According to the current sentence, he would be due to leave prison in 2011 but Russian authorities launched a fresh case against him and, on Monday, a judge in Moscow will start reading a new verdict.

Prosecutors say he stole $27 billion in oil from Yukos subsidiaries through pricing schemes and want him sentenced to six more years in prison. His lawyers dismiss the charges as an absurd, politically motivated pretext to keep him behind bars.

The verdict and the sentence, which many suspect will be decided in the Kremlin, will be widely seen a sign of whether President Dmitry Medvedev has the will -- and the clout -- to free a man whose imprisonment is a symbol of Putin's rule.

Khodorkovsky's wife Inna told Russia's Snob magazine, owned by Russian tycoon Mikhail Prokhorov, that she was sure her husband will remain in prison until at least 2012.

"My husband will stay in prison till 2012, that's for sure. And who knows what will happen after that? No one," Inna Khodorkovsky said in the Internet version of the edition, which appeared online on Sunday.

Both Prime Minister Putin and Medvedev say they will decide together who will run for president in 2012 as the Kremlin's shoo-in candidate, but many Russians suspect it will be Putin.

Earlier this month Putin told Russians during a televised address that Khodorkovsky belonged in prison, prompting protests from his lawyers.

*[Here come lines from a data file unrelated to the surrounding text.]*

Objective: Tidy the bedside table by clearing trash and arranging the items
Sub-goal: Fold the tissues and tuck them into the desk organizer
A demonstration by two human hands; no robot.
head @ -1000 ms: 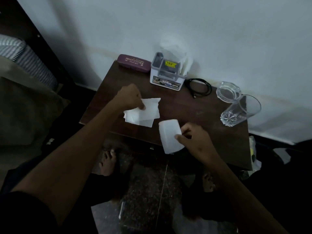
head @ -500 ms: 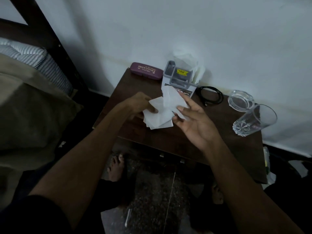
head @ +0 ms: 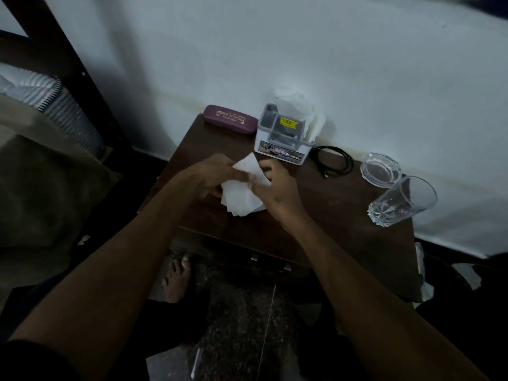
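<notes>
White tissue papers (head: 240, 198) form a loose stack over the middle of the dark wooden bedside table (head: 343, 215). My left hand (head: 213, 176) grips the stack from the left, thumb on top. From the right, my right hand (head: 275, 188) pinches the top sheet against the stack. Both hands meet just in front of the white organiser box (head: 283, 136), which holds more crumpled tissue.
A maroon spectacle case (head: 229, 121) lies at the table's back left. A coiled black cable (head: 334, 162), a glass ashtray (head: 380, 169) and a drinking glass (head: 402, 201) stand at the right. The bed is at the left, my bare foot (head: 177, 279) below.
My right hand brought its single tissue from the table's front edge up onto the stack held by my left hand. Both hands now close together on the papers.
</notes>
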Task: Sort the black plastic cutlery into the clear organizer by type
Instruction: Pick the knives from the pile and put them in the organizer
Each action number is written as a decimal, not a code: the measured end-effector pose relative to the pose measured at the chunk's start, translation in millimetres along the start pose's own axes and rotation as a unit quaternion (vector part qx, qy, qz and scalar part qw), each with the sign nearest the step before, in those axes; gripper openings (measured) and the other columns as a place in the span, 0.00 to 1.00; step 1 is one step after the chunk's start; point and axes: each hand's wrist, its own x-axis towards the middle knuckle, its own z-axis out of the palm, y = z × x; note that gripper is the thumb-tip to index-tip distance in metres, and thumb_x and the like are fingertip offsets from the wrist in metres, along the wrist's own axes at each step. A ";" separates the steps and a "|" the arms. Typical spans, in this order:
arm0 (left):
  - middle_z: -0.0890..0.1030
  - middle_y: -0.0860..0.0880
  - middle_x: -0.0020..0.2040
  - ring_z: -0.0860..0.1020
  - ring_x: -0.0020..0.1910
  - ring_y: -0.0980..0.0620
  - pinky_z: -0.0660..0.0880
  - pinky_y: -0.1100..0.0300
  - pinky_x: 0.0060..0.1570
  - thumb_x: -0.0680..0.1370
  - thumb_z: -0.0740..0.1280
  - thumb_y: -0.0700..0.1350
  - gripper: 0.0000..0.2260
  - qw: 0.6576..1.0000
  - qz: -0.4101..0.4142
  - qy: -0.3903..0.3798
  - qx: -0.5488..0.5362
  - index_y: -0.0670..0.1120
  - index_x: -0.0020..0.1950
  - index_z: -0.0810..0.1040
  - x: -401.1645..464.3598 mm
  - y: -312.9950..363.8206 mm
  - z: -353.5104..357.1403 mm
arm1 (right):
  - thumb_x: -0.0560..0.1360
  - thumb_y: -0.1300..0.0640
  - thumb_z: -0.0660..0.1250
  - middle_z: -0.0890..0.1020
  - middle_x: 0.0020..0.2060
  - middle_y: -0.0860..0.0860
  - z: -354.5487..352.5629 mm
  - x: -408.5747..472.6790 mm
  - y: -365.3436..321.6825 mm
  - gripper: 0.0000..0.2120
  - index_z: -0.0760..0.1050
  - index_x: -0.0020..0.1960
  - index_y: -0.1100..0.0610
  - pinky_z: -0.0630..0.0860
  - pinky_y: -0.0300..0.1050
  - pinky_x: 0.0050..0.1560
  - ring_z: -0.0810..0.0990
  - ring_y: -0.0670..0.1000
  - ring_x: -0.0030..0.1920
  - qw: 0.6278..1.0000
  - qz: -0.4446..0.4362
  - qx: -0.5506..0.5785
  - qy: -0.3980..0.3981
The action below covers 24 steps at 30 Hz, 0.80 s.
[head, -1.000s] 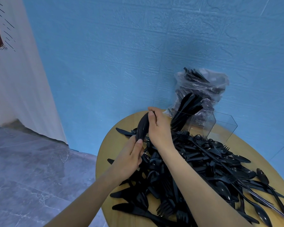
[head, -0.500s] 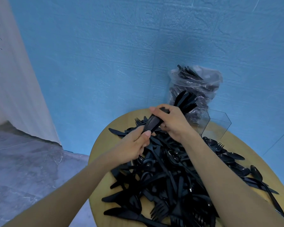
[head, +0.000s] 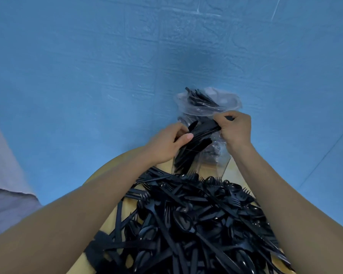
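A big heap of black plastic cutlery [head: 196, 220], forks, spoons and knives mixed, covers the round wooden table [head: 99, 175]. The clear organizer [head: 222, 165] stands at the table's far edge, with black knives [head: 183, 159] upright in its left compartment. Above the organizer both hands hold a bundle of black knives [head: 203, 130]. My right hand [head: 234, 129] grips the bundle's handle end. My left hand [head: 166, 143] pinches the blade end with thumb and fingers.
A clear plastic bag [head: 210, 103] with more black cutlery stands behind the organizer against the blue wall [head: 127, 66]. Grey floor [head: 6, 206] shows at the left. The organizer's right compartment looks see-through, its contents unclear.
Both hands have carried the knife bundle away from the pile, farther back and to the right, to above the organizer. The camera has tilted and moved closer.
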 end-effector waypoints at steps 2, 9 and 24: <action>0.73 0.49 0.55 0.72 0.55 0.54 0.68 0.62 0.56 0.80 0.61 0.49 0.13 0.996 -0.013 0.084 0.009 0.43 0.61 0.73 6.4 -14.5 6.5 | 0.70 0.59 0.71 0.75 0.27 0.47 -6.9 15.1 5.9 0.09 0.76 0.31 0.53 0.68 0.44 0.37 0.71 0.48 0.30 0.999 0.002 -0.020 0.047; 0.70 0.52 0.57 0.73 0.55 0.53 0.66 0.64 0.54 0.79 0.63 0.42 0.10 0.993 0.033 0.068 0.091 0.44 0.60 0.73 -8.9 -46.2 39.7 | 0.75 0.60 0.64 0.76 0.32 0.52 -11.3 30.0 11.4 0.08 0.76 0.38 0.62 0.68 0.43 0.38 0.73 0.52 0.36 0.975 -0.100 -0.183 0.071; 0.65 0.52 0.73 0.67 0.69 0.53 0.59 0.67 0.63 0.81 0.59 0.42 0.21 0.988 0.037 -0.009 0.150 0.48 0.74 0.64 -22.1 -45.4 26.7 | 0.82 0.49 0.46 0.74 0.53 0.62 32.2 21.9 28.4 0.20 0.66 0.38 0.56 0.64 0.54 0.62 0.68 0.62 0.60 0.853 -0.150 -0.450 -0.218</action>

But Medvedev seemed to take Putin to task for his tough treatment of the former tycoon, saying it was wrong for any official to express his stance on the case before the verdict is announced.

Khodorkovsky has repeatedly stressed his innocence and says all the charges were cooked up by highly placed officials who wanted him in jail so they could carve up his multi-billion dollar business empire.